I digress.  Since one cannot browse the shelf for 595.789 (the Dewey Decimal call number for Monarch butterflies), a reader may request items in the online catalogue.  An automated book retrieval system receives the information and then a mechanical book delivery system delivers the items.  This system makes for a relatively quick and easy retrieval system.  The order-to-pick up process must be under an hour and 10 minutes to maintain federal funding.  That is a lot of pressure to keep the system working properly.  Engineers check the systems every Sunday to ensure that things run smoothly.

This system somewhat reminds me of the BookBot at the Hunt Library because of its use of automation and storage.  The BookBot uses technology to better service and the Hunt Library also shelves items by size to save space.  I think that both libraries are quite innovative in the ways they solve problems of storage and service.  I love learning about ways libraries evolve to meet changing needs.  I think that ability to adapt is crucial to a library’s successful survival.

Since the readers/patrons/users cannot retrieve the books or other materials themselves, they must send their items to a reading room.  Though the books are not shelved by subject, the reading rooms are still categorized by subject matter (humanities, science, rare, etc.).  This system allows readers to have access to subject-appropriate reference librarians.  I never thought about structuring reference work this way because I have never witnessed it or worked in such a huge library before.
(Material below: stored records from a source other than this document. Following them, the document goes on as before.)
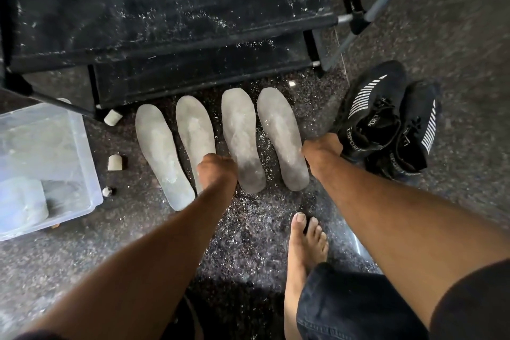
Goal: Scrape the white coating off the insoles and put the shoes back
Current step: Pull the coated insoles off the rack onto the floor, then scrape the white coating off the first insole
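While four grey-white insoles [240,141] lie side by side on the speckled floor [455,36] before the black rack [165,36], left hand [216,171] sits fisted on the second insole; right hand [324,148] grips a black sneaker [369,107] at its heel.

Clear plastic storage bin [91,174] at left on speckled dark stone floor [455,50], black fabric shoe rack [165,22] dusted with white flecks, two pale stubby blocks [113,117] beside bin, bare foot [303,251]
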`<state>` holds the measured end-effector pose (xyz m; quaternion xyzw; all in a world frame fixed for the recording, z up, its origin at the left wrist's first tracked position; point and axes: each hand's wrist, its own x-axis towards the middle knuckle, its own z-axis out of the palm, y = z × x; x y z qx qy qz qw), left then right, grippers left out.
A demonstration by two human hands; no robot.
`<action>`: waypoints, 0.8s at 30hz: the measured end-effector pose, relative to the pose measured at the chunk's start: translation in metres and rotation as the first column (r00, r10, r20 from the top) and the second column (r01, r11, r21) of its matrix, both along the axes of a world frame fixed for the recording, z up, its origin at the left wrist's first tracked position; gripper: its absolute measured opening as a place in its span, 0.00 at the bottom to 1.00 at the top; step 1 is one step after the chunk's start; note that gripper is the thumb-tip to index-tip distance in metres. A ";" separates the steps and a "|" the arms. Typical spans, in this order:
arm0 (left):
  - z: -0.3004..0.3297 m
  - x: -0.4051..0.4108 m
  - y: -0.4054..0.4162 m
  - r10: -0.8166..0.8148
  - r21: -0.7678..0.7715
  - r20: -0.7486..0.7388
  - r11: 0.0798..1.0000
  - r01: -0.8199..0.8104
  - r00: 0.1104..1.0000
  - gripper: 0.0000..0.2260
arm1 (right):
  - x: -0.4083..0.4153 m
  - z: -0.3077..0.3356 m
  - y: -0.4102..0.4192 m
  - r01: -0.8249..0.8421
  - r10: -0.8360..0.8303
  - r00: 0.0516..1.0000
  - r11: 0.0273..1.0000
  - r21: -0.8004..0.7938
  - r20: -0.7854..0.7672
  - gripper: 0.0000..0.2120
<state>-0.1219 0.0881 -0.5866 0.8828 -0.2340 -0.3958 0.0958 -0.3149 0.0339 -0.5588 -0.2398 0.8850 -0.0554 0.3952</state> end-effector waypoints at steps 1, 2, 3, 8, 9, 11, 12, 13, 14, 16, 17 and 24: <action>0.001 0.001 -0.002 -0.013 -0.002 0.006 1.000 0.013 1.000 0.12 | -0.001 -0.002 -0.001 0.005 -0.005 1.000 1.000 0.007 -0.017 0.13; 0.008 0.001 -0.004 -0.026 -0.012 0.013 1.000 0.026 1.000 0.13 | 0.003 0.002 -0.002 0.010 -0.009 1.000 1.000 0.016 -0.028 0.11; 0.009 0.004 -0.007 -0.031 -0.022 0.029 0.999 0.031 0.999 0.14 | 0.007 0.002 -0.004 -0.018 0.017 0.998 1.000 -0.010 -0.058 0.08; 0.032 0.024 -0.027 0.032 -0.042 0.028 0.999 -0.031 0.999 0.17 | 0.031 0.015 -0.014 -0.136 0.142 0.989 0.982 -0.129 0.032 0.05; 0.032 0.029 -0.030 0.037 -0.043 0.026 0.998 -0.036 0.999 0.17 | 0.035 0.021 -0.017 -0.134 0.146 0.987 0.978 -0.161 0.068 0.05; 0.026 0.045 -0.032 0.064 -0.075 0.006 0.995 -0.063 0.998 0.19 | 0.047 0.038 -0.023 -0.131 0.167 0.975 0.966 -0.221 0.149 0.04; 0.021 0.053 -0.031 0.085 -0.091 -0.013 0.992 -0.086 0.996 0.20 | 0.052 0.046 -0.025 -0.129 0.178 0.965 0.960 -0.247 0.190 0.04; 0.016 0.062 -0.031 0.103 -0.106 -0.033 0.989 -0.106 0.994 0.20 | 0.058 0.055 -0.027 -0.130 0.192 0.958 0.953 -0.274 0.212 0.04; 0.028 0.066 -0.030 0.107 -0.120 -0.053 0.986 -0.113 0.993 0.19 | 0.064 0.064 -0.028 -0.116 0.191 0.953 0.947 -0.299 0.235 0.04; 0.068 0.074 -0.025 0.128 -0.162 -0.089 0.977 -0.142 0.988 0.15 | 0.078 0.087 -0.028 -0.100 0.204 0.940 0.932 -0.348 0.273 0.04; 0.094 0.076 -0.019 0.127 -0.183 -0.100 0.973 -0.144 0.987 0.12 | 0.084 0.096 -0.027 -0.109 0.221 0.933 0.926 -0.362 0.284 0.05; 0.170 0.125 0.021 0.128 -0.289 -0.104 0.945 -0.153 0.986 0.16 | 0.141 0.152 -0.014 -0.226 0.357 0.898 0.875 -0.428 0.257 0.06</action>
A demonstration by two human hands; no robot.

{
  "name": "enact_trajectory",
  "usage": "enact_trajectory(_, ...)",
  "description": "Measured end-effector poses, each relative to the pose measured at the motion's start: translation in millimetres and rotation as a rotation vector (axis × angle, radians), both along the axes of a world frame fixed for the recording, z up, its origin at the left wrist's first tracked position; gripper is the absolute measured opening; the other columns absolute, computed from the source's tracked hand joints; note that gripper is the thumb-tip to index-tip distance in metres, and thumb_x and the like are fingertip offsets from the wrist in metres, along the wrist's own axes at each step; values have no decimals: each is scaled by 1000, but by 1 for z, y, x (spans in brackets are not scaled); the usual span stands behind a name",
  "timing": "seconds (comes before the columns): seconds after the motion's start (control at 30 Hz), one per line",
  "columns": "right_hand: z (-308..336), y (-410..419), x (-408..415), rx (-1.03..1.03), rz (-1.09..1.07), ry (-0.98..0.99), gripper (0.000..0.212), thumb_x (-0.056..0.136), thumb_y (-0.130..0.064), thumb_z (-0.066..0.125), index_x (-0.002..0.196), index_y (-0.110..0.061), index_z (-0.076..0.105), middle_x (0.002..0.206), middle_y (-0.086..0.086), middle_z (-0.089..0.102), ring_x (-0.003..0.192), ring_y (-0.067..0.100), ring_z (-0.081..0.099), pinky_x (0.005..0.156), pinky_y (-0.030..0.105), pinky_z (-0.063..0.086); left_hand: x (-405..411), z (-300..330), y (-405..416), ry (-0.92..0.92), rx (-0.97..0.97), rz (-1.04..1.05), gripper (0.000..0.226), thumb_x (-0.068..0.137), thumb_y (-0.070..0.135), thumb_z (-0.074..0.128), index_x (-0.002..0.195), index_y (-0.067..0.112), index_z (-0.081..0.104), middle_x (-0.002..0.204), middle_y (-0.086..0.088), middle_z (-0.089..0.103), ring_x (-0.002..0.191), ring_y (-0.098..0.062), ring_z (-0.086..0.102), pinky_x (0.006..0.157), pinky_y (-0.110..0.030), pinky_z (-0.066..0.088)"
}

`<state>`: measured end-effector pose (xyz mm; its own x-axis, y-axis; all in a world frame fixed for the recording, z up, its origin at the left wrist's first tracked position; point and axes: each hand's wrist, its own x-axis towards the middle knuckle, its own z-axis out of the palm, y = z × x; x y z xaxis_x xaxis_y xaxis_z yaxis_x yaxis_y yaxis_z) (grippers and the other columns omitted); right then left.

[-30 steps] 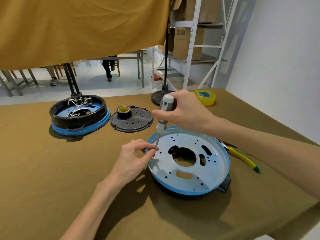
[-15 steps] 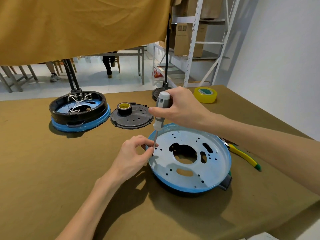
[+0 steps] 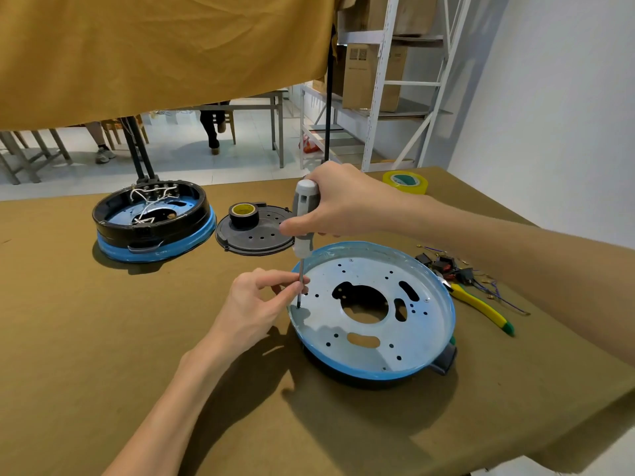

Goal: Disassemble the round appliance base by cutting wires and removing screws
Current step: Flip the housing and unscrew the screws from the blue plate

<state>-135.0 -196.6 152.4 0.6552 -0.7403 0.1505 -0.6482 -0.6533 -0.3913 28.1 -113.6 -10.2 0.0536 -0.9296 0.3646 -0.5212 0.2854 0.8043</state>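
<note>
1. Olive-cloth table (image 3: 103, 338), mustard curtain hanging behind, white shelving at the back right.
2. Round appliance base (image 3: 374, 314) near the middle, blue rim, perforated metal plate facing up.
3. Right hand (image 3: 343, 201) wrapped around the grey screwdriver (image 3: 304, 218) handle, tool upright, tip on the plate's left edge.
4. Left hand (image 3: 256, 304) pinching the shaft just above the tip.
5. Second base (image 3: 153, 221) with white wires far left, black cover (image 3: 256, 231) with tape roll beside it.
6. Yellow-handled cutters (image 3: 481, 309) and cut wire bits off to the right.

The screw under the grey-handled screwdriver's (image 3: 303, 214) tip is too small to tell, and the right forearm hides part of the yellow-handled cutters (image 3: 481, 305).
</note>
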Motion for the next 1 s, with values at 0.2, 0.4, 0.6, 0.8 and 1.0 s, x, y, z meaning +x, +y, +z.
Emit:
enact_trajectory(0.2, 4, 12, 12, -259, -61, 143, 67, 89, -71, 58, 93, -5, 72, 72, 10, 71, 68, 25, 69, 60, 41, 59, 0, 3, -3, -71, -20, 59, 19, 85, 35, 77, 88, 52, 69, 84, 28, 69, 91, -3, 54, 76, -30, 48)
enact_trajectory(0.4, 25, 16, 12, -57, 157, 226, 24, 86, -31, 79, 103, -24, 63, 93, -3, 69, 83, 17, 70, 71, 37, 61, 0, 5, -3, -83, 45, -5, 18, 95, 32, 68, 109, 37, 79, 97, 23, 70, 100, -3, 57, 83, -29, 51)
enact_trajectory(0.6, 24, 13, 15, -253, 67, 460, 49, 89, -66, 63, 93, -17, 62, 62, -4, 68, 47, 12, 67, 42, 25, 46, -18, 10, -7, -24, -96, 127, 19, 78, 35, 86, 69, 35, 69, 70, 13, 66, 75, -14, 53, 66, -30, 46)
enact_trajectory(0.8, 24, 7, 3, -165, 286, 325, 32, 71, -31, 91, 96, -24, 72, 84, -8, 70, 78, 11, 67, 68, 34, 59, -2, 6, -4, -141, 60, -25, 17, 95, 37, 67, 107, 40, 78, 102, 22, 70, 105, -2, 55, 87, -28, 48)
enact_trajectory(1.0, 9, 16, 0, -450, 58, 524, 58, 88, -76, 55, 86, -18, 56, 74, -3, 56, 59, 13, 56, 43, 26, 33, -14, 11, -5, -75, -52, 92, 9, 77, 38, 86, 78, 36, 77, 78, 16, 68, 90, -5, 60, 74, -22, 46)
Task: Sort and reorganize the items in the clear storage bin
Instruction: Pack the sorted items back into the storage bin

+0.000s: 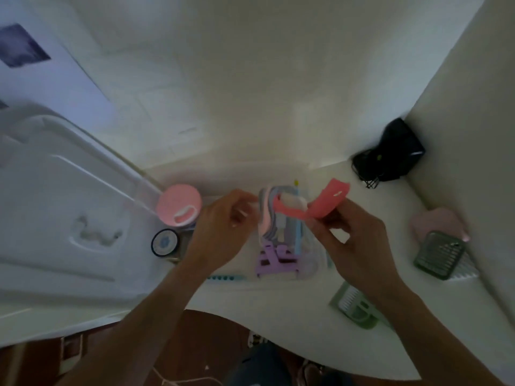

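1. Hands: the right hand [352, 240] holds a pink flexible strip [317, 203] pinched between thumb and fingers, raised above the desk; the strip curves up and left, and a small white piece sits on its left end. The left hand [220, 232] has its fingers curled and brought together at the tips near the strip's left end; whether it grips anything cannot be told through the blur.
2. Clear storage bin [281, 240]: a shallow clear container lies on the desk directly below and between the hands. It holds pastel items, among them a purple piece [274, 263] at the near end and a light blue stick along the right side.
3. Desk [306, 299]: white surface with a curved near edge, set into a corner of the room.
4. Left of the bin: a pink round lidded cup [178, 208] stands close to the left hand; a round dark-rimmed tin [165, 242] lies just in front of it.
5. Right of the bin: a green rectangular grater-like item [440, 254] lies near the side wall, with a pink object [434, 221] behind it. A pale green comb-like item [355, 307] lies near the desk's front edge.
6. Far right corner: a black object [390, 154] with a wire frame rests against the wall.
7. Room: pale walls [264, 65] meet at the right corner. A large white moulded surface [55, 204] fills the left side. Dark reddish floor shows below the desk edge.
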Tool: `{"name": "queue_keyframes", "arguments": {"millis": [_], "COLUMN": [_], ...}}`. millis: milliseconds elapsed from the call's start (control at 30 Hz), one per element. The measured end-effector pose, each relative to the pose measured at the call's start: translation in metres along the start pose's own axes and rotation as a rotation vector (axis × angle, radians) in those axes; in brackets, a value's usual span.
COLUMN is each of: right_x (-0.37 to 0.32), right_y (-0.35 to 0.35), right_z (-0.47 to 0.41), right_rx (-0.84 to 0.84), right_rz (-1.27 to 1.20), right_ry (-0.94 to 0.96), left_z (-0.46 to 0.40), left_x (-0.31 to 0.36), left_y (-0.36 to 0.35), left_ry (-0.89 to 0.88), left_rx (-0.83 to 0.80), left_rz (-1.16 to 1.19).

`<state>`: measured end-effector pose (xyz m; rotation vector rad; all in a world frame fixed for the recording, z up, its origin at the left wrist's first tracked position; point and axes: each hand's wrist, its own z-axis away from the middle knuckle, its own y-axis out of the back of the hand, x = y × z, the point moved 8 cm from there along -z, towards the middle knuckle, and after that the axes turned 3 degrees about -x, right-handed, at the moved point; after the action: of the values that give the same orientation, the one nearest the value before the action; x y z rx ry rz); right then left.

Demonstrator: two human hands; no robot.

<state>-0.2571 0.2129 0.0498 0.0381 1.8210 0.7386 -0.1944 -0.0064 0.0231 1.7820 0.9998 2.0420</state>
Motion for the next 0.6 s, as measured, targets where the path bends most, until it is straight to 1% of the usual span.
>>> {"name": "queue_keyframes", "arguments": {"millis": [33,100,133,233,333,467,533,600], "right_x": [0.000,0.002,0.006,0.022,0.031,0.054,0.072,0.080], "right_y": [-0.008,-0.024,-0.031,-0.052,-0.079,-0.115,-0.121,-0.121], "right_z": [-0.001,0.000,0.000,0.006,0.014,0.023,0.026,0.024], "right_rx": [-0.038,-0.125,-0.172,-0.349,-0.526,-0.748,-0.781,-0.755], "right_rz": [-0.025,-0.037,-0.035,-0.015,0.040,0.281,0.413,0.464], "right_ry": [-0.039,-0.096,-0.135,-0.269,-0.362,-0.428,-0.459,-0.460], "left_z": [-0.006,-0.013,-0.016,-0.022,-0.026,-0.026,-0.026,-0.026], "left_x": [-0.024,-0.061,-0.069,-0.079,-0.083,-0.088,-0.087,-0.093], "left_y": [-0.009,-0.038,-0.050,-0.074,-0.087,-0.099,-0.101,-0.101], "left_ry": [0.001,0.009,0.004,-0.060,-0.139,-0.145,-0.146,-0.105], "left_rx": [-0.060,-0.230,-0.288,-0.388,-0.456,-0.489,-0.467,-0.457], "left_rz": [-0.074,-0.060,-0.052,-0.063,-0.047,-0.006,0.026,0.068]}}
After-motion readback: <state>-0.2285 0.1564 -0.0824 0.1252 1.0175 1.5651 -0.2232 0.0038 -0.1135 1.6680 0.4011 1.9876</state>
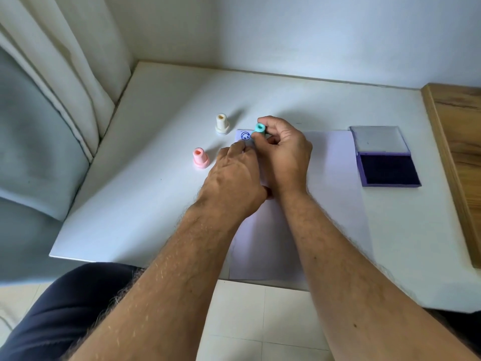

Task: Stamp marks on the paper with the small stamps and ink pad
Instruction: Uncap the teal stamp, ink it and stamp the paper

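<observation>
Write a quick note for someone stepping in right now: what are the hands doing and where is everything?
Right hand grips the teal stamp above the paper.
Left hand presses the paper's far left corner.
Cream stamp and pink stamp stand left of the paper; the ink pad lies open on the right.
Done: one smiley mark. Left: more marks.

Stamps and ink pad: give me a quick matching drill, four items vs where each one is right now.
Items:
1. teal stamp
2. cream stamp
3. pink stamp
4. ink pad

Places:
A. open, on the table right of the paper
B. upright on the table, nearer of the two left of the paper
C. pinched in the right hand over the paper's far left corner
D. upright on the table, just beyond the paper's far left corner

Pairs: 1-C, 2-D, 3-B, 4-A
</observation>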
These types of services and setups are alternative systems that I do not recall reading about in any of our introductory and/or reference textbooks.  We read about single service points, roving, and reference work versus reference transactions, but I do not recall information about alternative shelving systems, automated book retrievals, and their subsequent effects on reference work.  This visit was most illuminating, as I learned about other ways libraries function.

Royal Geographical Society

Royal Geographical Society

After our trip to the British Library, the gals and I headed to an exhibit at the Royal Geographic Society.  I’m glad that we visited because it ended the next day.  The photographs highlighted a variety of environmental issues around the world such as pollution, infanticide, and climate change.  It is amazing how much a photograph can say about the topic at hand.  Much to consider, friends.